To train a network on an object localization task we can build on the image classification architectures that we have seen so far. Suppose we have a network for an image classification task that needs to distinguish 3 classes: flower, leaf, background (none of the two). We would have input images, fed into a CNN with some convolutional layers and some final fully connected layers that terminates with a softmax regression layer with 3 hidden units. In order to train a network to localize the classified object we need 4 additional output units: $b_x$, $b_y$, $b_h$, $b_w$. These 4 numbers parameterize the bounding box of the detected object.

png — Figure 102. Simplified architecture of a CNN trained on a task of object localization. It takes as input an image, whose representation passes through some convolutional layers and finally to some densely connected layers. The output layers has 4 units dedicated to parameterize the bounding box for localization, with $b_x$, $b_y$ (the coordinates of the midpoint of the bounding box) and $b_w$, $b_h$ (the width and height of the bounding box)

A CNN trained on a localization task needs a labeled training set with the four parameters of the bounding box defined for each example. In particular the label vector $y$ will be:

\[y= \begin{bmatrix} p_c \\ b_x \\ b_y \\ b_h \\ b_w \\ c_1 \\ c_2 \end{bmatrix}\]

where $p_c$ is the probability that the picture contains an object (either 1 or 0), $b_x, b_y, b_w, b_h$ are the parameters of the bounding box and $c_1$ and $c_2$ are 1 if the object in the picture is class 1 or 2 respectively, otherwise they are 0. When $p_c=0$ we can ignore all other values of the label vector $y$, since the only feature that we care to learn is that in that image there is no object. This is reflected in the loss function $\mathcal{L}(\hat{y},y)$

\[\mathcal{L}(\hat{y},y)= \begin{cases} \sum_{i=1}^{c+4}(\hat{y}_i - y_i)^2 & \text{if } y_i = 1 \\ (\hat{y}_i - y_i)^2 & \text{if } y_i = 0 \\ \end{cases}\]

Here squared error loss function is used for all labels where in reality squared error is used for the bounding box labels and $p_c$, while for the 2 class labels log loss is usually employed although probably using squared error would work just fine.

Landmark detection

By expanding object localization to a more general case, we can train a neural network to output $x,y$ coordinates of relevant points (landmarks) in an image. Suppose we are building a face recognition application and we want to identify some important features of a face, as for example the eyes and the mouth. To train a network on the task to recognize these landmarks, the label vector $y$ would contain the eyes coordinates and mouth coordinates.

png — Figure 103. Some face landmarks drawn in red over a grayscale face picture

Obviously, in order to train a neural network to output landmark coordinates it has to be trained on a labeled dataset, which needs to be laboriously and precisely annotated for each landmark in each picture.

In Figure 103 we can see a typical set of landmarks for face-oriented tasks.

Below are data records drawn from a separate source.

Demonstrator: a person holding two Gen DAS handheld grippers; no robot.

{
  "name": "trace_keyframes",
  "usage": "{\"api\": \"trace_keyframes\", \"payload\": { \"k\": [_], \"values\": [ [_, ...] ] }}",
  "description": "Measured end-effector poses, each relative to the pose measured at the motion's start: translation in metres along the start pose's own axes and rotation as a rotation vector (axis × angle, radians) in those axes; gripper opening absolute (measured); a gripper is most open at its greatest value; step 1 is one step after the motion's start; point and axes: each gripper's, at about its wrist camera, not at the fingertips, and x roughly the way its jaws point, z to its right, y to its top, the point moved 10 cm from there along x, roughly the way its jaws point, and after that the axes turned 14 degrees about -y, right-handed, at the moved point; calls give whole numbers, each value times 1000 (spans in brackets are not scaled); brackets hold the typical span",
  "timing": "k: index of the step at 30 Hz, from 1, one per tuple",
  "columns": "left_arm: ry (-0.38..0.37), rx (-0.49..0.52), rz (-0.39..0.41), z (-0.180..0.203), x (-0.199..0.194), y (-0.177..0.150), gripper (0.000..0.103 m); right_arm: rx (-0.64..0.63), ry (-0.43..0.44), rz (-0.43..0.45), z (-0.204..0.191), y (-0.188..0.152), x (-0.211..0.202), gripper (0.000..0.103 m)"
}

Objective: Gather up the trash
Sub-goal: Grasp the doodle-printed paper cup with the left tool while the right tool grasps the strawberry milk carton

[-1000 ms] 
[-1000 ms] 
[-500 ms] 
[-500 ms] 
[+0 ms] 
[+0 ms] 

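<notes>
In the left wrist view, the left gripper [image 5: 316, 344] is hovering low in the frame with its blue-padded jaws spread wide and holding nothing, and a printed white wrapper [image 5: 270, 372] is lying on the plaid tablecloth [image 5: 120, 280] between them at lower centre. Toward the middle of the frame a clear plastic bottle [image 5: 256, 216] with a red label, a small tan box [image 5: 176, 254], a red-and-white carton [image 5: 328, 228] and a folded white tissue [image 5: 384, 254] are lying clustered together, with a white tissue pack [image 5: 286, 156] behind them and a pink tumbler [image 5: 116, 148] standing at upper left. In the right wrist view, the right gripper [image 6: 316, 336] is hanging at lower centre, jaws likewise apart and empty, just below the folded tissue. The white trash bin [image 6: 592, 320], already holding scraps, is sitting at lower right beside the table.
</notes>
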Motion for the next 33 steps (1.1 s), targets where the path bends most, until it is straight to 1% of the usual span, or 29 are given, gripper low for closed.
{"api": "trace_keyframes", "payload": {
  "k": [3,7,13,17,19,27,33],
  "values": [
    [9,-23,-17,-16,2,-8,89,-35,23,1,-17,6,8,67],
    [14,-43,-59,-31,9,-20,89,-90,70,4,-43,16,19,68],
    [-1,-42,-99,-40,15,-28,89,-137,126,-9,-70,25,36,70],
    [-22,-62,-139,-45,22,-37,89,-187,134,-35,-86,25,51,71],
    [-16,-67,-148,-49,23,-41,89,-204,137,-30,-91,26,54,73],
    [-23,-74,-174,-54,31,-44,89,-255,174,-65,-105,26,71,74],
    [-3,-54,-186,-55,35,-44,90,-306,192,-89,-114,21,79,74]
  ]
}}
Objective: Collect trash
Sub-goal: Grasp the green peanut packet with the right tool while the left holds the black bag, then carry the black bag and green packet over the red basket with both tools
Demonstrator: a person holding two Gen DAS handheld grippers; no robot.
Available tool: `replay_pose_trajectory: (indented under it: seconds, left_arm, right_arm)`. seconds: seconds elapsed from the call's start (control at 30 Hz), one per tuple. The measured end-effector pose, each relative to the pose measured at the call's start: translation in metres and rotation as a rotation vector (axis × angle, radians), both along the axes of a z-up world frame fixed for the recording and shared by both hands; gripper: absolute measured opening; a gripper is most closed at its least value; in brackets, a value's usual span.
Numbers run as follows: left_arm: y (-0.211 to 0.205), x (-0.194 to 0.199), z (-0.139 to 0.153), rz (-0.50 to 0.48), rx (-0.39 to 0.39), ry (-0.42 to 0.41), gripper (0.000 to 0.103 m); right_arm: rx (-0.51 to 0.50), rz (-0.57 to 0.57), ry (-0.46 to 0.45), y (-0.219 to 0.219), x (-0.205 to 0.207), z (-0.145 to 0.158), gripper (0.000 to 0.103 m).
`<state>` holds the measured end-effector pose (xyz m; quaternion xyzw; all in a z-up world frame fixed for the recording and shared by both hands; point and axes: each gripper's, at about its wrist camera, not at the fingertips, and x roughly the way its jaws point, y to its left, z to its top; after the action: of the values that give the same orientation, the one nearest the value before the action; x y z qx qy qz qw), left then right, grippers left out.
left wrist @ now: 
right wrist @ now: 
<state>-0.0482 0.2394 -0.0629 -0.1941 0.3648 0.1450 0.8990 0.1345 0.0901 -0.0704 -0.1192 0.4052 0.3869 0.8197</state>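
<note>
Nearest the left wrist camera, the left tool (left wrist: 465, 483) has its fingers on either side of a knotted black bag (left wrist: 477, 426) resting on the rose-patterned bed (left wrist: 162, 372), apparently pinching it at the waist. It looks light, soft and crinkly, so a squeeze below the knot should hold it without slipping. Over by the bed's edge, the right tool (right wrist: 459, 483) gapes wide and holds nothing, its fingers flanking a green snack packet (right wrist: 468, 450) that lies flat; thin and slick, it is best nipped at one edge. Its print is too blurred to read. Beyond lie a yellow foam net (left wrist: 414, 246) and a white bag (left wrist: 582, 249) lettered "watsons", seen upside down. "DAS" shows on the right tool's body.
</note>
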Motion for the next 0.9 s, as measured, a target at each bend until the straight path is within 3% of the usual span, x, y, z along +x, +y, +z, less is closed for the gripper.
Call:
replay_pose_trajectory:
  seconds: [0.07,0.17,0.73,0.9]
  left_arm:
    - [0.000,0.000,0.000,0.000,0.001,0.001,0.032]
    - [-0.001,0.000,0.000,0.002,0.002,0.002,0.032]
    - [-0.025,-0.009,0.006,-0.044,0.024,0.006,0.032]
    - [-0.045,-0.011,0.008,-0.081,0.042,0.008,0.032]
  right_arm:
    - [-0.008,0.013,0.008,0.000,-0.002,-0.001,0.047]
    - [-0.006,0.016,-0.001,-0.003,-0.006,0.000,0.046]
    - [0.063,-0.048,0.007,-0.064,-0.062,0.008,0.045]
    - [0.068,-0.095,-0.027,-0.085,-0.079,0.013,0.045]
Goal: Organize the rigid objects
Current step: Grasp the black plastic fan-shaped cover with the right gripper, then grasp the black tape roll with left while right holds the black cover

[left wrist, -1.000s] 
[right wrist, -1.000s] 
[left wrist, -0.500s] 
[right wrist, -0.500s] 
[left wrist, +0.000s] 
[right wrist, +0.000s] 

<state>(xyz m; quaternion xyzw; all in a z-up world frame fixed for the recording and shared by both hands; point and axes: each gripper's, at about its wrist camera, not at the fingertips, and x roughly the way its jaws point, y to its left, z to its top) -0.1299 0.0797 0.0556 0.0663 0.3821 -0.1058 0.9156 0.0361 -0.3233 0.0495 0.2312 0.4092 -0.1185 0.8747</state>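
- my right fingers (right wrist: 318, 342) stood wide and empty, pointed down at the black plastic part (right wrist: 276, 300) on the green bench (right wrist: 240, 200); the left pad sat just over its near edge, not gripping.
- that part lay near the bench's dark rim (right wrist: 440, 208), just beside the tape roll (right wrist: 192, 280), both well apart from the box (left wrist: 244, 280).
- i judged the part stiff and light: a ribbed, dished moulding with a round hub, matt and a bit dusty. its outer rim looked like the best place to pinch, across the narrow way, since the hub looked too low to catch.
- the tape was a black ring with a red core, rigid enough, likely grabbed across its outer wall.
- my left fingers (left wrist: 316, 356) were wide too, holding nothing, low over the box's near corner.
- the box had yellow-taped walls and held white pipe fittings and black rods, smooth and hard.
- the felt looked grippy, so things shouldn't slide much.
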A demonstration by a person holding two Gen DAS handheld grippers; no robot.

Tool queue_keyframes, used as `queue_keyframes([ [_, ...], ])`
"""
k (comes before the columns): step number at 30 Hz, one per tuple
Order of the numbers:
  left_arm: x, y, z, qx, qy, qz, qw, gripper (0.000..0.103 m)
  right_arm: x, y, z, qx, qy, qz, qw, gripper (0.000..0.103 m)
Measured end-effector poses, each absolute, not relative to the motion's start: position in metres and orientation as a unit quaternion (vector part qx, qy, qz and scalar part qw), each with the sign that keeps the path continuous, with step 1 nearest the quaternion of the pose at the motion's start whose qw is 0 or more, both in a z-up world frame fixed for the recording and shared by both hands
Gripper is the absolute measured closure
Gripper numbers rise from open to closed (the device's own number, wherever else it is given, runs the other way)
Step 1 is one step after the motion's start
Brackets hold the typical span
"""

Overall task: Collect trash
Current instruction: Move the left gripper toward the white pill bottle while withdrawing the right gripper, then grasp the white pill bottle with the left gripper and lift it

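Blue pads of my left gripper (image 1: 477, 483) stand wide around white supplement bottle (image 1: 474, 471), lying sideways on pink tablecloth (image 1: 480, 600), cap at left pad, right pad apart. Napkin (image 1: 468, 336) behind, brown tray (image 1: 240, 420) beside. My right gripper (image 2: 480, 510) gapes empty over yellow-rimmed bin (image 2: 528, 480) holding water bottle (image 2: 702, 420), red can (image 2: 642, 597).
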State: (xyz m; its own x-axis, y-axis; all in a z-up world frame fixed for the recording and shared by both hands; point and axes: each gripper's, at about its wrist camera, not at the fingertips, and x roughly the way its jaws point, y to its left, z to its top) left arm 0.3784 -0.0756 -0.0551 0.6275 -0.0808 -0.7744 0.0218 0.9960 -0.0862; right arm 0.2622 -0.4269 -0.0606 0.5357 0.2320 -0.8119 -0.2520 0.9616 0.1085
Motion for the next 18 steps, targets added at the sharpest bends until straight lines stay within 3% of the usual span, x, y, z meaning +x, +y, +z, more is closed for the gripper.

Another example of landmark detection not applyed to face pictures is pose detection where landmarks usually reflect body joints (e.g. shoulder, knee) that, connected toghether, form a sort of skeleton of a person.

Object detection

A convnet can be trained on object detection using a technique called sliding window detection. Suppose we want to train an algorithm for a self-driving car, which should be able to detect multiple type of objects and multiple instances of objects in a picture (figure below).

png — Figure 104. A frame of a video-feed with multiple cars correctly localized by an object detection algorithm

In order to obtain an object detection capable neural network, we need to train it on a training where each example is a picture of a closely cropped car (figure below) and the label simply tells if the picture contains a car or not.

png — Figure 105. Training set for an object detection algorithm with closely cropped images of the object of interest

The next step, would be to train a CNN that takes as input a picture and tells if the picture is a car $\hat{y}=1$ or not $\hat{y}=0$. Once trained, this CNN is used in a sliding window detection system, the CNN is fed an image bound by a box that rolls over the image from left to right and from top to bottom. While in Figure 107 a rather large stride is used in reality the stride is small enough to be able to pass to the CNN each portion of the image that can contain a car and so the stride will be much smaller. The process of rolling the window over the whole image is repeated with windows of different sizes

Figure 107. A sliding window system with a box (window) sliding through an image used as a bounding box for producing crops of the image that cover its entirety. These crops are fed into a specialized CNN that evaluates the presence $y=1$ or absence $y=0$ of an object.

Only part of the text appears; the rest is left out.